I have recently been experimenting heavily with DMT crystals, as well as Changa. I think I may have smoked DMT about 15 times, and Changa about 30 at this point over the last few months.

My intentions are normally clear when I get ready to blast off, and I try to prepare for smoking DMT (Or Changa) in a respectful, and spiritual way each time I partake. Unfortunately, I have discovered that I love the DMT space so much, that I am tending to do it more often, and sometimes I do it without what I would consider proper respect or intentions.

There have been several times where I smoked, and it was VERY evident that I smoked enough, but that I was kept in the DMT waiting area. In fact, I could even see beyond the waiting area into hyperspace, but I was not allowed further on these occasions.

In all of these cases, I don't think I properly prepared for the trip, or I was simply trying to go there because I had nothing else to do. Doing it recreationally.

It seems that the DMT senses this, and purposefully manages me and if I am not correctly prepared with respect and intention, I cannot get in. And it's obvious that it is keeping me out. It's not dose related. In fact, the best trips I have had were where I waited several days, and entered the experience as respectful as possible.

Has anyone else experienced this, and if so, what are your thoughts?

Thanks so much for your sharing.

Robert
 
Psychedelics are self-regulating. What I have learned is to integrate a DMT journey before I embark on another one. I sit with it. Think about it. I think about it until the pieces fit. I can almost feel it click into place. An epiphany of sorts.

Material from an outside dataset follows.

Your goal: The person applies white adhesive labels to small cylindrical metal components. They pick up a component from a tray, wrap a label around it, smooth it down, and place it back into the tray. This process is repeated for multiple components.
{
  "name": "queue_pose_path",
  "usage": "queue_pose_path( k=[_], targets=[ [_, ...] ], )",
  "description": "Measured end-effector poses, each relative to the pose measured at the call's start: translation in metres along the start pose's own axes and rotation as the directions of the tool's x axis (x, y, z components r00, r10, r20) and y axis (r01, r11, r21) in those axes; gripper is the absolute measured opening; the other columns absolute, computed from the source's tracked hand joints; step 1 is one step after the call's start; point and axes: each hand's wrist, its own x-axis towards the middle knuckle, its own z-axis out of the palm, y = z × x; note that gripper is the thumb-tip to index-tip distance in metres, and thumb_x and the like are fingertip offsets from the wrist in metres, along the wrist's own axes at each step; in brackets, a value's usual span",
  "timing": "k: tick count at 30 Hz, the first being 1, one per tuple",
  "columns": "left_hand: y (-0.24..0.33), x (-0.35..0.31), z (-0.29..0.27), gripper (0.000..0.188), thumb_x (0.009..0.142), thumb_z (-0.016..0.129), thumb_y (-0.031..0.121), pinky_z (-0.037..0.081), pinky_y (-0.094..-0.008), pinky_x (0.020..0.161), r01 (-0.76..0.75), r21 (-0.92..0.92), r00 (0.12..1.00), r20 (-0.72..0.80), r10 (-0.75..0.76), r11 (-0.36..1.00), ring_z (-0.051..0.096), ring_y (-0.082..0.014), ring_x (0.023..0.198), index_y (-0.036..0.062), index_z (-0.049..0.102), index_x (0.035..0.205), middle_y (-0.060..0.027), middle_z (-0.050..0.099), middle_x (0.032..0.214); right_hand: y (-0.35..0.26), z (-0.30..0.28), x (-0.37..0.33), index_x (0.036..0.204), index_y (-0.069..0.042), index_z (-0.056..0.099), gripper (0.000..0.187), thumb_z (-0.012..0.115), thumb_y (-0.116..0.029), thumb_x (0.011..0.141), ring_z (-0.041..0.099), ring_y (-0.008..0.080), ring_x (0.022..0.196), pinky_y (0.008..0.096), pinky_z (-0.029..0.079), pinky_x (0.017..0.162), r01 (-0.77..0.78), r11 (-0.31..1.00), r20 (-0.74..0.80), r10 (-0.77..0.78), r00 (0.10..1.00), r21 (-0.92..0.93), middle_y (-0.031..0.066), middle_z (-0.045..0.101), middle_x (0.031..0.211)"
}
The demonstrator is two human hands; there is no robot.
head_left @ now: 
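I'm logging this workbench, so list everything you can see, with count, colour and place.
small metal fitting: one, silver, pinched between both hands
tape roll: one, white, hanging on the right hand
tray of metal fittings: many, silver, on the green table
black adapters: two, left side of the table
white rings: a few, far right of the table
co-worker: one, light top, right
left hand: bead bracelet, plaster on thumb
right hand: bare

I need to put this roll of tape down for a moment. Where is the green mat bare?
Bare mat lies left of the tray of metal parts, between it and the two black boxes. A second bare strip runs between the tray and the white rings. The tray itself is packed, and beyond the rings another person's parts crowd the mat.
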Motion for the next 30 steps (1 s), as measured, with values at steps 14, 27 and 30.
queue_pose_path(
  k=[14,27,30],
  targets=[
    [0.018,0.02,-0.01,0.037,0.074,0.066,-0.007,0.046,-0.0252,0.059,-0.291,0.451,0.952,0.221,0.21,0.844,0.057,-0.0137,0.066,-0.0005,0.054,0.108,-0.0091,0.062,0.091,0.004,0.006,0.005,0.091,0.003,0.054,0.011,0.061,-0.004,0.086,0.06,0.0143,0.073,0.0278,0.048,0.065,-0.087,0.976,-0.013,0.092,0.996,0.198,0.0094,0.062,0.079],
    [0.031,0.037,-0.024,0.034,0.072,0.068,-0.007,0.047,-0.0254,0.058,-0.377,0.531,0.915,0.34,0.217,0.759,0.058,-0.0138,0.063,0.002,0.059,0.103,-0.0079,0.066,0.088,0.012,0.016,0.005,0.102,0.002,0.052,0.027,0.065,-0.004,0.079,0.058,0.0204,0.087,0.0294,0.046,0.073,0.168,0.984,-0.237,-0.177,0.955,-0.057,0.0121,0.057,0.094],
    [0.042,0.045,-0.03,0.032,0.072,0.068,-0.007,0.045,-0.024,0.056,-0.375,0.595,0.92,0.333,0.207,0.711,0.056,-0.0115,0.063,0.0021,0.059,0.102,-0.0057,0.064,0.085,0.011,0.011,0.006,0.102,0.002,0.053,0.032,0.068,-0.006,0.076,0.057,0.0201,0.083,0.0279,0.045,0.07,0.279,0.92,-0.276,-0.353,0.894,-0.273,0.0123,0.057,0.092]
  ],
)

Does DMT shut us out? I don't think so. I think we shut ourselves out. I have been in the waiting room and I had this feeling like I needed to go to sleep. Groggy. When I would fight this feeling and attempt to stay awake I would remain in the waiting room. When I went towards this sleepy feeling I would almost instantly enter hyperspace. It's hard to describe the feeling exactly. Fighting to stay awake because you don't want to miss anything. If I allowed myself to not worry about missing anything and just allow the feeling of sleep to come, it transformed the experience. I do not feel like I am explaining this very well but often it is so hard to describe anything about DMT experiences. There is always this lacking of words for description.

I have come to accept the waiting room. I have come to accept any experience that comes up. I don't compare anymore. I don't expect anything anymore. I just let it be. I think going towards the sleepy feeling I was having was in a way letting go of expectation. Acceptance of where I was and how I felt. When this acceptance occurs, I always feel a very real sense of peace, joy, and harmony. I have also lost myself and been absorbed into the universe when I fully accept what is happening no matter what it is.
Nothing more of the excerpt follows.